Fırtınalı aşkları, alkol tutkusu ve gece hayatına düşkünlüğü ile sanatını da hayat tarzı gibi uçlarda yaşayarak şekillendirmiştir. Kadınlar onu dayanılmaz şekilde çekici bulurken, ressamda kadınlara hayrandı. Bu nedenle kadın portreleri ve nü çalışmalarının eserlerinin merkezinde olması şaşırtıcı değil. Modigliani içkiyle haşır neşir olmasına rağmen eserlerinde içki sahnesi çok azdır.

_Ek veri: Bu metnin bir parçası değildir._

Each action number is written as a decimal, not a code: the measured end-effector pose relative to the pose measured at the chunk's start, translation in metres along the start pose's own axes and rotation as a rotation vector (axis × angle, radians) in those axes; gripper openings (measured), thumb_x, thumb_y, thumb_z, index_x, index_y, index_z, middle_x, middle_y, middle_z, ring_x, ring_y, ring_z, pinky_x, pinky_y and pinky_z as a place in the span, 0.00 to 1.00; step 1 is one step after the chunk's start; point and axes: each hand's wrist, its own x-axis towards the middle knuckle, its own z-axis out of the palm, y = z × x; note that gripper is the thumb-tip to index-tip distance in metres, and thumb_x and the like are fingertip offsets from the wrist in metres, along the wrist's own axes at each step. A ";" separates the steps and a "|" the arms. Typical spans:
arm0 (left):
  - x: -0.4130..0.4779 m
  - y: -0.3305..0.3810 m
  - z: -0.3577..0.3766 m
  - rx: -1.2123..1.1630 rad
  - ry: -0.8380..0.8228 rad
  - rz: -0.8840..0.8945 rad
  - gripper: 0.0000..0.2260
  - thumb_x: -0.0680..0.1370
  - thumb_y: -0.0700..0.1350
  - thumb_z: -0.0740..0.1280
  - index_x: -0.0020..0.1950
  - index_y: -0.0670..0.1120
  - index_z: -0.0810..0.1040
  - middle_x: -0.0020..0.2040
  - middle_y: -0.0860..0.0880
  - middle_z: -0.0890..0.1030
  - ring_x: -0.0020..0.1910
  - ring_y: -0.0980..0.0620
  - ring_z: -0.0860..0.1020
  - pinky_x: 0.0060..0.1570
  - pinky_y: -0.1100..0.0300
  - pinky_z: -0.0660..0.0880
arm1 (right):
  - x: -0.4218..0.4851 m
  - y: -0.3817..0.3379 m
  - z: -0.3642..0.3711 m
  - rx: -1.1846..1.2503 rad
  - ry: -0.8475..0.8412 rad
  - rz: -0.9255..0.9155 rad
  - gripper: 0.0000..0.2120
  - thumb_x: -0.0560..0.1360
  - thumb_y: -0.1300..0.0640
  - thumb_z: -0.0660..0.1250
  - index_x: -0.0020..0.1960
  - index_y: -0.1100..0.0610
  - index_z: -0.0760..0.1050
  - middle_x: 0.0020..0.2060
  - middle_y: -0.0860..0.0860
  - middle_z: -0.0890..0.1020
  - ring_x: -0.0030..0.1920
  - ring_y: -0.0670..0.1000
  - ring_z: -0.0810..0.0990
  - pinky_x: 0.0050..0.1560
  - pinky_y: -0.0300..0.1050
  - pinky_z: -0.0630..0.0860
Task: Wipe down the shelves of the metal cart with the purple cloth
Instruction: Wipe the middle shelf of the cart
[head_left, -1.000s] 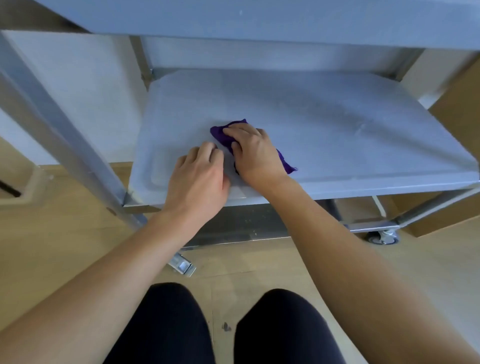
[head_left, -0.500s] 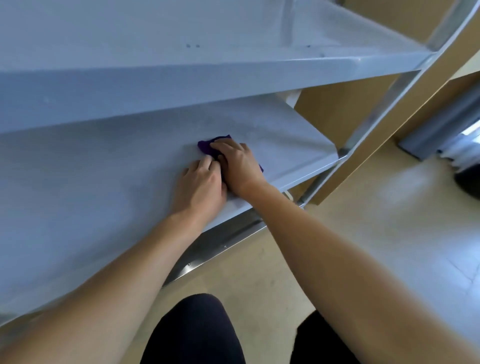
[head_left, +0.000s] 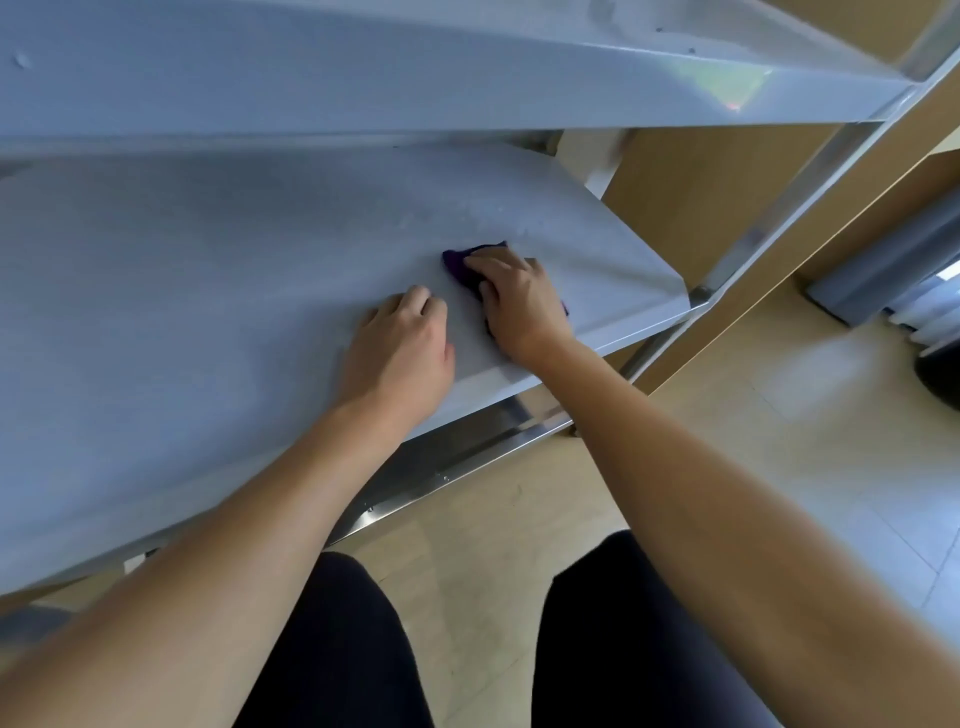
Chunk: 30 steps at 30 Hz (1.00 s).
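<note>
**Under the right hand, the cloth has gone on toward the shelf's right end**

Beneath the right hand (head_left: 519, 306) lies the purple cloth (head_left: 460, 265), bunched and pressed flat to the middle shelf (head_left: 208, 291) of the metal cart. The fingers curl over it and the thumb is tucked against its near edge, so the hand both grips it and bears down. The left hand (head_left: 400, 358) holds nothing. Its fingers are loosely bent and it rests on bare shelf just to the left of the right hand.

Half a second ago the two hands lay touching, the left fingers against the right thumb. Now a strip of bare shelf shows between them, and the right hand sits closer to the shelf's right front corner. I judge this to be a stroke carrying rightward while the left hand acts as a brace. That would put this end of the shelf nearly covered. The upper shelf (head_left: 363, 67) above both hands shows small specks and may well need a pass of its own.

Only two bits of the cloth show. A dark point sticks out past the fingertips to the far left, and a sliver peeks out by the heel of the hand on its little-finger side. Its long axis therefore seems to run diagonally under the palm, from far-left to near-right. With most of it hidden, that line is a guess and not a clear sighting.
</note>
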 end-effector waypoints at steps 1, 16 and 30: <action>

Son aşkı Jeanne Hébuterne “Ruhunu görebildiğimde, gözlerini de çizeceğim.” dediği kadındır. 1917’de şair arkadaşı Zborovski’nin evinde tanışırlar. Jeanne’nin Katolik ailesi, Modigliani Yahudi olduğundan ilişkilerine karşı çıksa da; 1918’de kızları dünyaya gelir.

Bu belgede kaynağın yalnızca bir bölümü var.